Robust and low cost copper contact application for low power device at 32 nm-Node and beyond

We have demonstrated the complete copper filling of contact structures at 32 nm- and 22 nm-node dimensions with the conventional PVD only Ta(N)/Cu barrier/seed process. Copper seed process was optimized to obtain the sufficient coverage of copper along the contact hole with the sufficiently wide gap opening at the top by the use of the directional sputtering and the re-sputtering techniques. In addition, this process was implemented on fully integrated 32 nm-node device wafers and the optimized process produced sufficient performance to meet 32 nm-node requirements. The investigation also included two cases with intentional departure from the optimal conditions, one with a low thickness barrier and the other without copper re-sputtering. In both cases negative influence on front-end-of-the-line (FEOL) parameters was observed.

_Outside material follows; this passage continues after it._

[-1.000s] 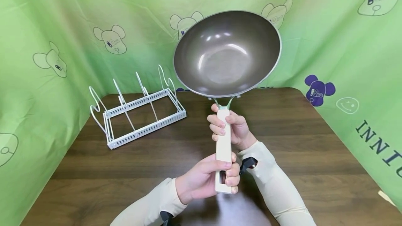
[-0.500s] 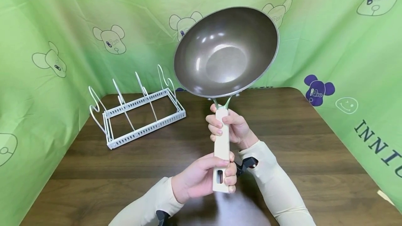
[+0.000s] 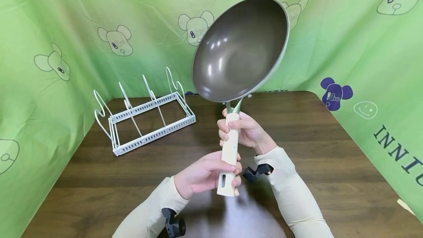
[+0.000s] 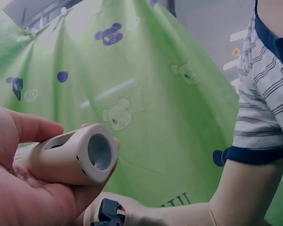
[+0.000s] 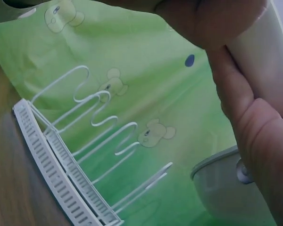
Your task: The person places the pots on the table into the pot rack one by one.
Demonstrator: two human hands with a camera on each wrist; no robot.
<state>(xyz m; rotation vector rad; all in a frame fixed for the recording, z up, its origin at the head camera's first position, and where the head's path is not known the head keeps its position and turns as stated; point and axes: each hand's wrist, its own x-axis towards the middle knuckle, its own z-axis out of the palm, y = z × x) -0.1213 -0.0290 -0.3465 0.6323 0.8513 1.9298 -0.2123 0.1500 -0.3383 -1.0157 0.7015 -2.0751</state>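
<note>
We see the left hand curled round the lower end of one pale handle and the right hand round its upper end, two hands gripping one pan. We find that pan tilted in the air above one wooden tabletop, where one white rack with four wire dividers stands to its left.

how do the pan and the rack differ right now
The pan is held up, tilted; the rack stands on the table.
The pan is a round bowl, dark inside; the rack is white, rectangular and open-framed.
Both show pale colouring, the pan on its handle, the rack all over.
</note>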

Electrical properties of 30 nm width bi-layer interconnects of multi layer graphene and Ni

We have fabricated the stacked interconnects of multi-layer graphene (MLG) and nickel (Ni) at the line width from 30 to 1000 nm in 300 mm wafer. MLG, which was grown by CVD process, was selectively deposited on Ni damascene interconnects by the catalytic reaction of Ni. MLG grown from C2H2 was composed of approximately 20 layers of graphene sheets and covered the overall surface of Ni interconnects. Two processes, one with the gas mixture of C2H2/Ar and the other with only Ar gas, were compared and short failure was observed at the comb structure specifically by the usage of C2H2 gas. Along with the failure analysis, this short failure was suggested to be caused by the unintended growth of carbon material from the Ni nanoparticle on the interconnects. An addition of ashing process improved the electrical performance with the minimum damage to MLG. At last, crystalline analysis of MLG suggests a necessity of a continuous process optimization of CVD process for positive influence on resistivity of the interconnects.

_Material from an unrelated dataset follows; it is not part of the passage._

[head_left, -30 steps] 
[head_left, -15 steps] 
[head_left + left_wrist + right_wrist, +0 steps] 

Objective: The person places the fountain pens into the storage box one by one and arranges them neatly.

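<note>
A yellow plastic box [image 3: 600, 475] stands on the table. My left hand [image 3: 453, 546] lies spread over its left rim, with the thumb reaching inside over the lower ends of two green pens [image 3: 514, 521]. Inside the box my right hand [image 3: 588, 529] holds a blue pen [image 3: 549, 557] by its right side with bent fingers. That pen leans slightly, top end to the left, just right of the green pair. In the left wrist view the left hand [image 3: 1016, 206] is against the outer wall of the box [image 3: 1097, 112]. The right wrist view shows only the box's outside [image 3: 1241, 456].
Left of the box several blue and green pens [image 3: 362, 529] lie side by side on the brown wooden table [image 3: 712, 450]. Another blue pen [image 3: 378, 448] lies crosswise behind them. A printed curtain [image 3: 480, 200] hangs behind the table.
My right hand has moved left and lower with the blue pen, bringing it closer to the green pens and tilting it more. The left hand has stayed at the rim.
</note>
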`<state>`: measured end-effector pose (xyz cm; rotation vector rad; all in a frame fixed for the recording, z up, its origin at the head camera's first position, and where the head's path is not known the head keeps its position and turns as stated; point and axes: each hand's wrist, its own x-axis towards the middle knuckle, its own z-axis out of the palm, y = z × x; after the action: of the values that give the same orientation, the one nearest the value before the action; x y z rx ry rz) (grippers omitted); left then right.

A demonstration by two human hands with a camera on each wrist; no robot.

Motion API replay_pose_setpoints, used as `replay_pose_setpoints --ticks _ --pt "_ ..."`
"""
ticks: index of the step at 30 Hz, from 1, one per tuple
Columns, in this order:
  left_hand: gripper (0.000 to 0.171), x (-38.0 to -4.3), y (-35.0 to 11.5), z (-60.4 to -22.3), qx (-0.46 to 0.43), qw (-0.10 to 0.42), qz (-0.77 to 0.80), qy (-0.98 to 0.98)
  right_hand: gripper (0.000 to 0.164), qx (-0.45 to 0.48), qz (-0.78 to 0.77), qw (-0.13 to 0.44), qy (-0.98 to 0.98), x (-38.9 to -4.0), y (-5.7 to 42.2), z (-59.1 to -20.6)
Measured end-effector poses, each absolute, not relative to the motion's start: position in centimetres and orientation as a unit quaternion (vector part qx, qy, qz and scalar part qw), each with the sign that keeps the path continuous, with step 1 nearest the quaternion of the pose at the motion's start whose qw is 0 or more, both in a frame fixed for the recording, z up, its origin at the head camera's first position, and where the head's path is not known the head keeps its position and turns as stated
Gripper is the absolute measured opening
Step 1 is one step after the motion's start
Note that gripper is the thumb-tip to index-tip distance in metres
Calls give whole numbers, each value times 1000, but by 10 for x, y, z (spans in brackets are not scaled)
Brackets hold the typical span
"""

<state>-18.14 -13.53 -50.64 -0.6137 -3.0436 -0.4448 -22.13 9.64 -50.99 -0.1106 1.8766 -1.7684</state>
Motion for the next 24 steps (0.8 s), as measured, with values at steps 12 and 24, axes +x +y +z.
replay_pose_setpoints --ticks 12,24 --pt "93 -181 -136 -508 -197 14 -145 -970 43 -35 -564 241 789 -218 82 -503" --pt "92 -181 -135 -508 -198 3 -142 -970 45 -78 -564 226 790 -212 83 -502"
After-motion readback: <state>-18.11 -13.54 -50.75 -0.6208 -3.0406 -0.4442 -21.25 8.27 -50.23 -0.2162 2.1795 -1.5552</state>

Resistance reduction of CNTs on 300-mm wafer by using two precursors with different growth methods

The process conditions for improving the electrical properties of carbon nanotubes (CNTs) were investigated by using a blanket-structure method for quantifying CNT resistance independently. The growth mechanism of CNTs formed with two different gas precursors was investigated from the viewpoint of crystallinity, growth-length uniformity, and resistance. Although the formed CNTs still require further improvements to obtain a ballistic transport property, it was found that the resistance of CNTs is reduced by using a two-step growth method that produces a multi-wall CNT structure and a uniform micrometer-order growth length.

A Monte Carlo simulation of electron transport in Cu nano-interconnects: Suppression of resistance degradation due to LER/LWR

The effect of Line-Edge Roughness (LER) on electrical resistance in nanoscale Cu wires is investigated utilizing a semi-classical Monte Carlo method for simulating electron transport in metallic wires. Dependence of parameters characterizing LER such as amplitude, correlation length, and correlation between line-edges on electrical resistance is presented, and an optimal wire structure to suppress resistance degradation due to LER/LWR is discussed.

Highly Thermo-stable and Oriented Catalytic Metal using Co/Ir/Ta Layer Stack for Graphene Growth

This paper demonstrates that a Co/Ir/Ta stacked layer functions as an excellent catalytic metal structure for low temperature graphene growth. Highly crystalline orientation with no agglomeration for graphene growth at 600°C was achieved even with 10nm Co on Ir/Ta and resulted in the growth of flat multi-layer graphene. Moreover, a trench pattern was utilized to enhance graphene nucleation. Continuous graphene was realized by using Co/Ir/Ta. This shows that it is feasibile to fabricate graphene film with fewer defects. In conclusion, this proposed scheme is a strong candidate of graphene wiring process for LSI interconnects.